Echaba de menos el olor de mi propia piel, que había perdido su olor salado y ahora era jabonosa y perfumada. Pensé en lo que solía decir Zeb de los ratones: si los sacas un tiempo de la ratonera y los vuelves a meter, los otros ratones los despedazarán. Si volvía con los Jardineros con mi olor de flor falsa, ¿me despedazarían?

Lucerne me llevó a la clínica de HelthWyzer para que me hicieran un chequeo en busca de piojos y lombrices, y para que me examinaran. Eso significaba un par de dedos en tu interior, por delante y por detrás.

– Oh, Dios mío -dijo el doctor cuando me vio la piel azul-. ¿Eso son hematomas, querida?

– No -dije-. Es tinte.

– Ah -exclamó-.¿Hacían que te tiñeras?

– Estaba en la ropa -dije.

– Ya veo -dijo.

Me dio hora para el psiquiatra de la clínica, que tenía experiencia con personas que habían sido secuestradas por sectas. Mi madre también tendría que asistir a esas sesiones.

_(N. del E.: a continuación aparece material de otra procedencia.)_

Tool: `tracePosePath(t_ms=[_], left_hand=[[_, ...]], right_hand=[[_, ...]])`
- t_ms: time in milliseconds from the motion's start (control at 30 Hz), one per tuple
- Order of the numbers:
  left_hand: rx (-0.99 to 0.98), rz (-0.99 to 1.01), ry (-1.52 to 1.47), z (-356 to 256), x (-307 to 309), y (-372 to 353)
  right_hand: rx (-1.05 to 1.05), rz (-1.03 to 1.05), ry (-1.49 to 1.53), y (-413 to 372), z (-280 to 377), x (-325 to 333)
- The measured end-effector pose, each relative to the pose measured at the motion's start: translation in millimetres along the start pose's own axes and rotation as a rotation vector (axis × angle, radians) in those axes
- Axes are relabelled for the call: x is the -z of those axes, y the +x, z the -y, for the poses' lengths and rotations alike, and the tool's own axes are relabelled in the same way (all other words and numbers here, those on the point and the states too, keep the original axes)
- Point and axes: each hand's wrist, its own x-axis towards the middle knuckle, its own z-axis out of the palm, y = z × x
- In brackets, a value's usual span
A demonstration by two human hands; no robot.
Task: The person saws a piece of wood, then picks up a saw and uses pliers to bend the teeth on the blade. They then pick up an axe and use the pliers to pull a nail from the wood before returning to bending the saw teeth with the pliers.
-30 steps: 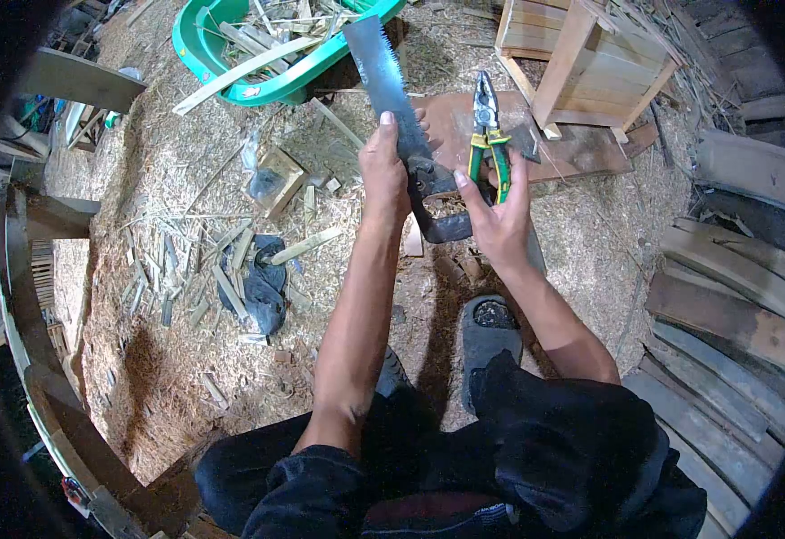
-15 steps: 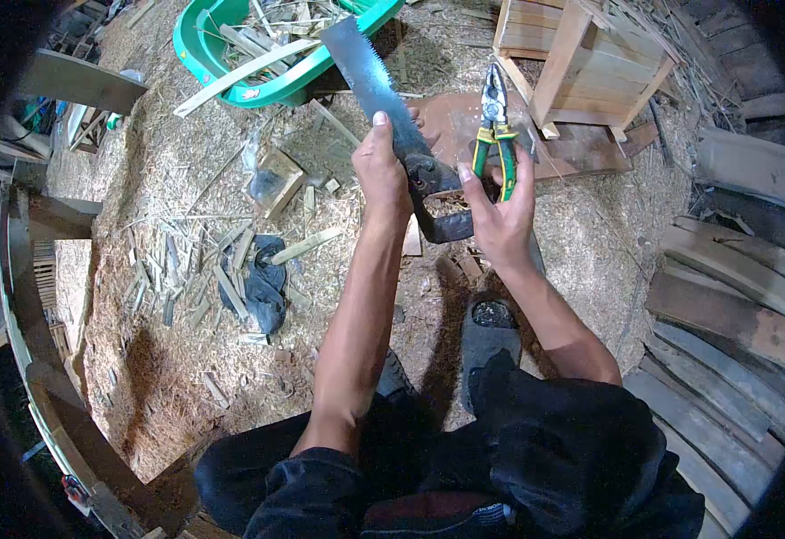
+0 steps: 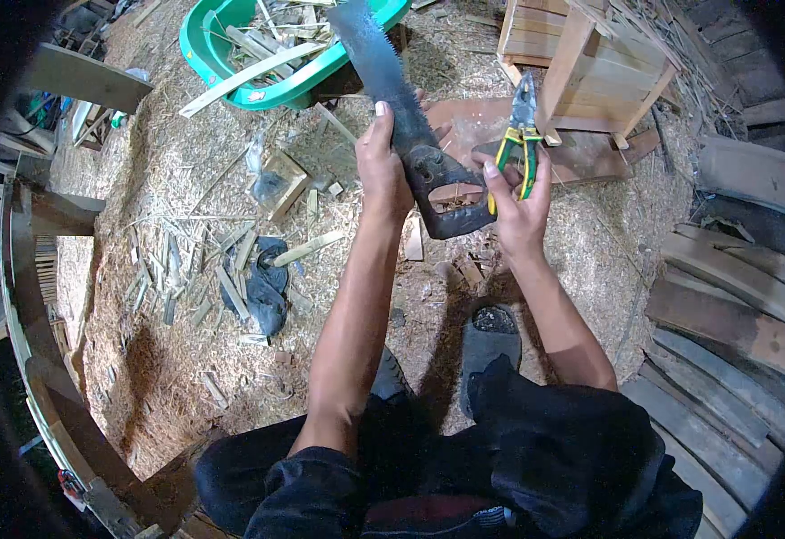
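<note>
My left hand (image 3: 387, 171) is closed around the blade of a hand saw (image 3: 376, 67) near its handle, thumb along the blade. The toothed blade points up and away, and the black handle (image 3: 461, 218) faces my right hand. In my right hand (image 3: 520, 208) is a pair of pliers (image 3: 523, 135) with green and yellow grips, jaws upward. The pliers' grips stand somewhat apart, just right of the saw handle. Below both tools lies a brown board (image 3: 581, 162) on the ground.
A green tub (image 3: 197, 54) with wood scraps stands at the upper left. A wooden box frame (image 3: 572, 67) is at the upper right. Sawdust, offcuts and a dark plastic bag (image 3: 267, 301) cover the ground. Stacked planks (image 3: 725, 323) line the right, and a curved wooden edge (image 3: 29, 332) the left.
The pliers have shifted right and tilted, their grips further apart. The saw has turned slightly, showing more of its handle opening. My left hand still holds the blade.
</note>
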Motion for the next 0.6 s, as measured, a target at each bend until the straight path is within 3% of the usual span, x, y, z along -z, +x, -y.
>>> tracePosePath(t_ms=[167, 233, 267, 300, 333, 400, 600], left_hand=[[-0.011, -0.037, 0.096, 0.8, -2.3, 6.7], [-0.043, -0.038, 0.233, 2.5, 2.7, 7.9], [-0.118, -0.04, 0.256, 5.9, 2.9, 10.2], [-0.191, -0.044, 0.281, 10.0, 2.9, 13.8], [-0.265, -0.046, 0.304, 13.5, 3.2, 17.6], [-0.264, -0.055, 0.29, 11.5, 5.6, 19.2], [-0.265, -0.045, 0.242, -1.7, 3.5, 12.9]], right_hand=[[0.041, 0.163, -0.45, -0.5, 1.5, 15.2], [0.038, 0.218, -0.412, -3.8, 1.1, 11.7], [0.036, 0.246, -0.393, -7.0, 0.6, 7.8], [-0.085, 0.239, -0.168, -12.9, 14.6, -5.4], [-0.036, 0.208, -0.203, -13.4, 12.0, -9.2], [0.061, 0.148, -0.268, -13.7, 8.8, -16.0], [-0.08, 0.108, -0.14, -16.0, 26.8, -23.8]])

Fue así como descubrí lo que Lucerne les estaba contando. Nos habían cogido en la calle mientras estábamos en SolarSpace haciendo unas compras, pero no sabía exactamente adónde nos habían llevado, porque nunca se lo habían dejado saber. Dijo que no era culpa del culto en sí, sino de uno de sus componentes masculinos que se había obsesionado con ella y la quería como esclava sexual particular, y le había quitado los zapatos para mantenerla cautiva. Se suponía que ése era Zeb, aunque dijo que no conocía su nombre. Yo era demasiado pequeña para darme cuenta de lo que estaba ocurriendo, dijo, pero había sido rehén: ella tenía que cumplir con la voluntad de ese loco, satisfacer todos sus antojos retorcidos, daba náuseas las cosas que le obligaba a hacer, porque mi vida corría peligro. Al final, Lucerne había conseguido compartir su penosa situación con una de las componentes del culto, una especie de monja. Debía de referirse a Toby. Fue esa mujer quien la ayudó a escapar: le compró zapatos, le dio dinero, distrajo al hombre para que Lucerne pudiera salir corriendo hacia la libertad.

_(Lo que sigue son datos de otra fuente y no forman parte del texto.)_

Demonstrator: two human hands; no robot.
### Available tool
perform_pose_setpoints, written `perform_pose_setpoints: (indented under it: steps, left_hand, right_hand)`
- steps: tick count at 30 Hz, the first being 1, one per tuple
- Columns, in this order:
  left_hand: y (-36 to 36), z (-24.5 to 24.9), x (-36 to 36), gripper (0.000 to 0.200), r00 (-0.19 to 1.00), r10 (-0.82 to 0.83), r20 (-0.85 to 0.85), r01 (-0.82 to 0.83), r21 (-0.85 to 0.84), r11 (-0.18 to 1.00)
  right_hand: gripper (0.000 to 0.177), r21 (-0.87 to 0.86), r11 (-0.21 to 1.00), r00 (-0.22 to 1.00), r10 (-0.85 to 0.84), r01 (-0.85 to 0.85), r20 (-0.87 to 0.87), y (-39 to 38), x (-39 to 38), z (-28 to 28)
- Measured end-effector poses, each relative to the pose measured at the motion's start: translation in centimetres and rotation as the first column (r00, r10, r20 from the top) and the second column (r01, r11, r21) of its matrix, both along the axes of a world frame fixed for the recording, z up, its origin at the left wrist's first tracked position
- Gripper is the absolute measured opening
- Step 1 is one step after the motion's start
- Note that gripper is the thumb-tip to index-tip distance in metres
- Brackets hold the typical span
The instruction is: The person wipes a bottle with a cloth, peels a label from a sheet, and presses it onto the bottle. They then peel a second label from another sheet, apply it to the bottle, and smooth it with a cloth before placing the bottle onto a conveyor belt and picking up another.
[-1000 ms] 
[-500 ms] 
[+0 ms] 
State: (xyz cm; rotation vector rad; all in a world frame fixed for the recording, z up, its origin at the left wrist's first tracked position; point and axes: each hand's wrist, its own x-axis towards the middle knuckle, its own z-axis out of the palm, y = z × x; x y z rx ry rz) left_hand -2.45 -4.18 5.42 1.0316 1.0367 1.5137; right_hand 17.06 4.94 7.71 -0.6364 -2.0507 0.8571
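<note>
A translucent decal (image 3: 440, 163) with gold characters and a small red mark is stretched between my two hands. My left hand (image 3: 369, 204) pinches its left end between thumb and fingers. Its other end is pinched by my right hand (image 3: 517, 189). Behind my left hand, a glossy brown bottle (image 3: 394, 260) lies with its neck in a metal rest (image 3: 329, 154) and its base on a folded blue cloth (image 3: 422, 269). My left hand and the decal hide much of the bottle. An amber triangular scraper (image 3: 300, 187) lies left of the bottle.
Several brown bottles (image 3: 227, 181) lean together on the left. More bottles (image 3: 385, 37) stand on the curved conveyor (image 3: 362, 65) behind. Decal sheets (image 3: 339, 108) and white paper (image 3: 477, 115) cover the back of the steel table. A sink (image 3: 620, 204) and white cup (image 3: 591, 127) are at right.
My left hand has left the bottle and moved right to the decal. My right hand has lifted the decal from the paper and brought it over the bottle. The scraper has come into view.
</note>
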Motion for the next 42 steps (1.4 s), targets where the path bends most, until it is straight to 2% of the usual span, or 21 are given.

Decía que no tenía sentido que me preguntaran nada. Los miembros de la secta habían sido amables conmigo, y además estaban drogados. Ella era la única que conocía la verdad: era una carga que tendría que soportar sola. ¿Qué mujer que amara a su hija tanto como ella me amaba a mí no habría hecho lo mismo?

Antes de nuestras sesiones con el psiquiatra, me apretaba el hombro y decía:

– Amanda está allí, no te olvides.

Lo que significaba que si le decía a alguien que había estado mintiendo, ella recordaría de repente dónde había estado cautiva, y Corpsegur iría con sus pulverizadores y a saber qué pasaría. Moría mucha gente inocente en ataques con pulverizadores. No se podía evitar, decían los de Corpsegur. Era por el bien del orden público.

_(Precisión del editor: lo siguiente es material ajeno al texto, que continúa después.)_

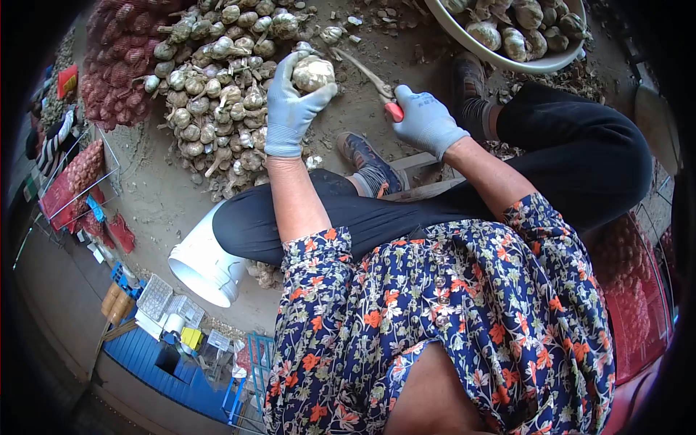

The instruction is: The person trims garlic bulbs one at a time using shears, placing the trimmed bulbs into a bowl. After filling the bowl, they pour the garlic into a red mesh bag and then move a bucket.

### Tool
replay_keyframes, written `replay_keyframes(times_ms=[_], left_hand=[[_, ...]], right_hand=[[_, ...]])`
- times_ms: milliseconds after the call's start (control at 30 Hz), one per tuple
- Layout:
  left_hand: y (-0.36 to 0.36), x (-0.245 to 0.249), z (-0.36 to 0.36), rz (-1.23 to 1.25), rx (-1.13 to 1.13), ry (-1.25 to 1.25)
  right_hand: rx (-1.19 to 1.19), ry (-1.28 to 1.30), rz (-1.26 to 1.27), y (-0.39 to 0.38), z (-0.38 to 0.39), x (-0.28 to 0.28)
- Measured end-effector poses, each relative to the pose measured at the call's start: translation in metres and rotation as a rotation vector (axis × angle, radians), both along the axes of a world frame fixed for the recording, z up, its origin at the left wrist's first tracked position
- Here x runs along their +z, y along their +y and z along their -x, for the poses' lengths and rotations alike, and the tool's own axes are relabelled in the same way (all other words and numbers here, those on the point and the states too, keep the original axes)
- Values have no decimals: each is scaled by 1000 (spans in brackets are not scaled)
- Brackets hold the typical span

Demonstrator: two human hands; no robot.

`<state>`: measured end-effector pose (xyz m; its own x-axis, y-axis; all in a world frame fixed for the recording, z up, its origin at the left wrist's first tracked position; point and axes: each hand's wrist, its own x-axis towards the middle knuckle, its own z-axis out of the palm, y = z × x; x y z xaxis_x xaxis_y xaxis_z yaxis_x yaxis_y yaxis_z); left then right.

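Observation:
My left hand [296, 101], in a pale grey glove, grips a garlic bulb [314, 73] with thumb and fingers around it. In my right hand [428, 122], gloved alike, is a red-handled knife [366, 75] with a long, narrow, slightly curved blade. Its blade points up and left, with the tip close to the bulb but apart from it. Below and left of the bulb spreads a large heap of garlic bulbs [210, 109] on the ground, many with short stems.
A pale round basin [500, 59] at upper right holds several garlic bulbs. A red mesh sack [119, 69] of bulbs stands at upper left. By my left knee a white bucket [210, 264] lies tipped over. Garlic scraps litter the ground near my shoes.

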<state>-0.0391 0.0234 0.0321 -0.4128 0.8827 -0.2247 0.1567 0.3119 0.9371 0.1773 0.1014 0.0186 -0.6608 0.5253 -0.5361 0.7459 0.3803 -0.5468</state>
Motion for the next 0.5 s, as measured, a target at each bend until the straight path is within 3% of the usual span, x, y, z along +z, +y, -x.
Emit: replay_keyframes(times_ms=[67,167,200,233,300,500], left_hand=[[2,-7,3,-20,71,5],[-5,-23,8,-88,233,639],[1,-23,5,-211,302,264],[0,-19,2,-214,299,268],[-1,-10,-10,-448,283,-700],[-1,-10,-19,-474,162,-934]], right_hand=[[-53,-17,45,1,-5,-4],[-144,82,208,-6,-14,-5],[-164,106,244,-8,-16,-3],[-184,130,279,-9,-16,2],[-166,112,366,-9,-14,14],[-122,270,599,-6,-8,23]])
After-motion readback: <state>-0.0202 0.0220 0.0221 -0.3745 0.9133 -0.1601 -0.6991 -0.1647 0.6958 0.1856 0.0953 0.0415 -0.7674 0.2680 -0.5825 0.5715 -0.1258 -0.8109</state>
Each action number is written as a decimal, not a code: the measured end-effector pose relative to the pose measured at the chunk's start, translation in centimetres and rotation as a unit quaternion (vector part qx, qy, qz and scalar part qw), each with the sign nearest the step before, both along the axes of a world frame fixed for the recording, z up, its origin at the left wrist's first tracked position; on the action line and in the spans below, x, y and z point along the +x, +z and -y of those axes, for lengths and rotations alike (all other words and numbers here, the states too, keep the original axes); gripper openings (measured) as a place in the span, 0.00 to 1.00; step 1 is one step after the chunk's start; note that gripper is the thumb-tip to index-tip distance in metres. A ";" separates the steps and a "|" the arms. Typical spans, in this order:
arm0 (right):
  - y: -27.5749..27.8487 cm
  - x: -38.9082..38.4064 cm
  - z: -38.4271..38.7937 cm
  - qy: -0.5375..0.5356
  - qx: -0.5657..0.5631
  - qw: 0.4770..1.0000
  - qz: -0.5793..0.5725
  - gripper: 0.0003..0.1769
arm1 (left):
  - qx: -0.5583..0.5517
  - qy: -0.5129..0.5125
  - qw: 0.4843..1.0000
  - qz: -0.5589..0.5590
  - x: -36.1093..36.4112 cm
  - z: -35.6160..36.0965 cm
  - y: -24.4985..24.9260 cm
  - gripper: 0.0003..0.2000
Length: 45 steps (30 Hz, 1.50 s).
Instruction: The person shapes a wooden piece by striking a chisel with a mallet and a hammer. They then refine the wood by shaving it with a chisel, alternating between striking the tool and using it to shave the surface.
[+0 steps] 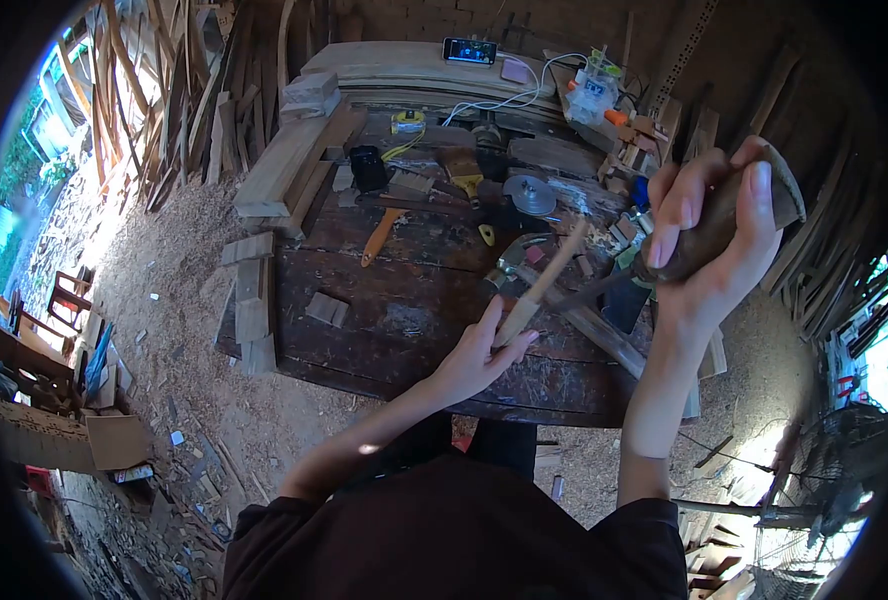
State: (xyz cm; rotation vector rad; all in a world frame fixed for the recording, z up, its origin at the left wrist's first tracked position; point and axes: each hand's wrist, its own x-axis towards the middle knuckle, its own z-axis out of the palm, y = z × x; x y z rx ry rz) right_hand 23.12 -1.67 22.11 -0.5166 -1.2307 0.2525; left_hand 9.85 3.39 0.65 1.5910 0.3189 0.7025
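A slim wooden stick (549, 275) slants upward above a dark, scarred work surface (404, 300), its lower end pinched between the fingers of the person's left hand (476, 358). To its right, the right hand (709, 235) is raised, fingers wrapped tight around a dark-handled tool (786, 192) whose thin metal end points down toward the stick; contact cannot be made out. On the surface beyond lie a hammer (512, 258), an orange-handled tool (378, 237), a grinder disc (530, 193) and a small wood block (326, 308). A phone (469, 50) rests on planks at the far edge.
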 end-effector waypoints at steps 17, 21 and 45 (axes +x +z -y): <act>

Durante semanas, Lucerne no se alejó mucho de mí para asegurarse de que no intentaba huir ni delatarla, pero al final tuve la ocasión de coger el teléfono morado de Amanda y llamar. Amanda me había mandado un mensaje de texto con el número del móvil que se había birlado, así que sabía dónde localizarla: ella siempre pensaba en todo. Me senté dentro del armario e hice la llamada. Había una luz dentro, como en todos los armarios de la casa. El armario en sí era tan grande como mi antigua habitación.